A maintenance worker sweeps the street in front of a row of new homes in Fairfax, Virginia, on August 22, 2023.

Andrew Caballero-Reynolds | AFP | Getty Images

Treasury Secretary Janet Yellen on Monday unveiled a new list of funding initiatives to support housing development, including a $100 million fund specifically for affordable housing.

The announcement came days before President Joe Biden faces former President Donald Trump in the first presidential debate, where inflation is likely to be a central point of contention.

Recent inflation reports have shown that prices are cooling slightly, but accommodation costs remain persistently high. The latest consumer price index report showed that headline inflation was flat in May, while housing inflation rose 0.4%.

“I expect housing inflation to moderate,” Yellen said during a speech in Minneapolis on Monday afternoon. “But we are facing a very significant housing shortage that has been increasing for a long time, and this shortage of supply has created an affordability crisis.”

As part of its new measures, the Treasury will provide $100 million over the next three years to finance affordable housing projects. She is also calling on several agencies that help finance housing to increase their support for new developments.

Yellen’s speech was part of a multi-day tour of Minnesota that included a lunch with CEOs and roundtable discussions with state housing officials.

As the president settles into Camp David to prepare for Thursday’s debate, Yellen is among numerous Cabinet members traveling across the country to advance the president’s economic agenda.

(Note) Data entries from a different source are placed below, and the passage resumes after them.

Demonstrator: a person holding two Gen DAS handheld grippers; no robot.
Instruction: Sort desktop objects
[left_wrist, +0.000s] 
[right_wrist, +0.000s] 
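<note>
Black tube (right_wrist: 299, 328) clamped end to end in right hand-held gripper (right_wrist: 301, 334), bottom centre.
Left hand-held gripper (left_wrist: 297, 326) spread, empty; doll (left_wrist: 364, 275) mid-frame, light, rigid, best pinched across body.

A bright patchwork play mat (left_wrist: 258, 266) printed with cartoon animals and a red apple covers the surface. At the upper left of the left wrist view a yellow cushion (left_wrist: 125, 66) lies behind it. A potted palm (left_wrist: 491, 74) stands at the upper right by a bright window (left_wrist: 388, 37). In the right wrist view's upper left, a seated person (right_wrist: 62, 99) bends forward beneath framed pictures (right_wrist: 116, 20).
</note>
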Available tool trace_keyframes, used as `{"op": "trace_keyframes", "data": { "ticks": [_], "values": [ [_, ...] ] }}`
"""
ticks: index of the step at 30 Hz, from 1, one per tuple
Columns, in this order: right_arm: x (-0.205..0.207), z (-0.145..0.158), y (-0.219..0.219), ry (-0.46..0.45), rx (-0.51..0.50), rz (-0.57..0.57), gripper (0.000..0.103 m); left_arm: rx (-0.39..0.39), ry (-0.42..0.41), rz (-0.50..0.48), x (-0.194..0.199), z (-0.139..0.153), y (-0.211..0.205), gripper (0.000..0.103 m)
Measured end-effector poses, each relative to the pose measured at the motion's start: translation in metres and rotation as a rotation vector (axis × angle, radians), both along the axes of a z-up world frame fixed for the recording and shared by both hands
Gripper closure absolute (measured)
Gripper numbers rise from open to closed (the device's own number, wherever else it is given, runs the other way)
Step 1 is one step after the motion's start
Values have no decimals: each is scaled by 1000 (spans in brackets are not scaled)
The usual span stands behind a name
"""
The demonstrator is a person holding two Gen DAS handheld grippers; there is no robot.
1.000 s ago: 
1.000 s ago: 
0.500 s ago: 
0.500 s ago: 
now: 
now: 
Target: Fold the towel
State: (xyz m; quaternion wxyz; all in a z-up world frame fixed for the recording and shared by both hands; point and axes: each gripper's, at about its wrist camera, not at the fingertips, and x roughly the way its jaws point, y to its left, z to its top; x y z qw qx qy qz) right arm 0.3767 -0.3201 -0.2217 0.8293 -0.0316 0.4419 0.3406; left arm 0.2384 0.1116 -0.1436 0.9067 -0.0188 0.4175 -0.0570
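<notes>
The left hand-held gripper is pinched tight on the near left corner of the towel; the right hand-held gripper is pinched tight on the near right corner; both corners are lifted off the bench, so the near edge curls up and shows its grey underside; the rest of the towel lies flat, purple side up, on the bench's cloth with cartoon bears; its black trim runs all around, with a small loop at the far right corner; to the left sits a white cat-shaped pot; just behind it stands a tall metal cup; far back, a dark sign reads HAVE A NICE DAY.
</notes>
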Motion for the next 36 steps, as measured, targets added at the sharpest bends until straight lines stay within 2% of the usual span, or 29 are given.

Acting Secretary of Housing and Urban Development Adrianne Todman and Transportation Secretary Pete Buttigieg, for example, have traveled across the country to promote Biden’s infrastructure investments.

The economy has emerged as a major sticking point for Biden among voters.

Due to supply chain congestion and labor shortages during the pandemic, the record inflation that followed continues for consumers who still feel squeezed by higher prices. Polls show that many of them blame the president, who has been in office the entire time.

In particular, housing costs, which account for one of the largest shares of consumer spending, remained stubbornly high even as other sectors cooled.

Biden has tried to shift responsibility for high housing costs onto landlords, accusing them of “rent gouging” that keeps consumers’ rents artificially high even as their own costs have fallen.

“People are tired of being played for idiots,” Biden said in March. “And I’m tired of making them play for idiots.”

The National Apartment Association, a major landlord lobby, issued a statement in early June rejecting Biden’s aggressive campaign rhetoric against landlords.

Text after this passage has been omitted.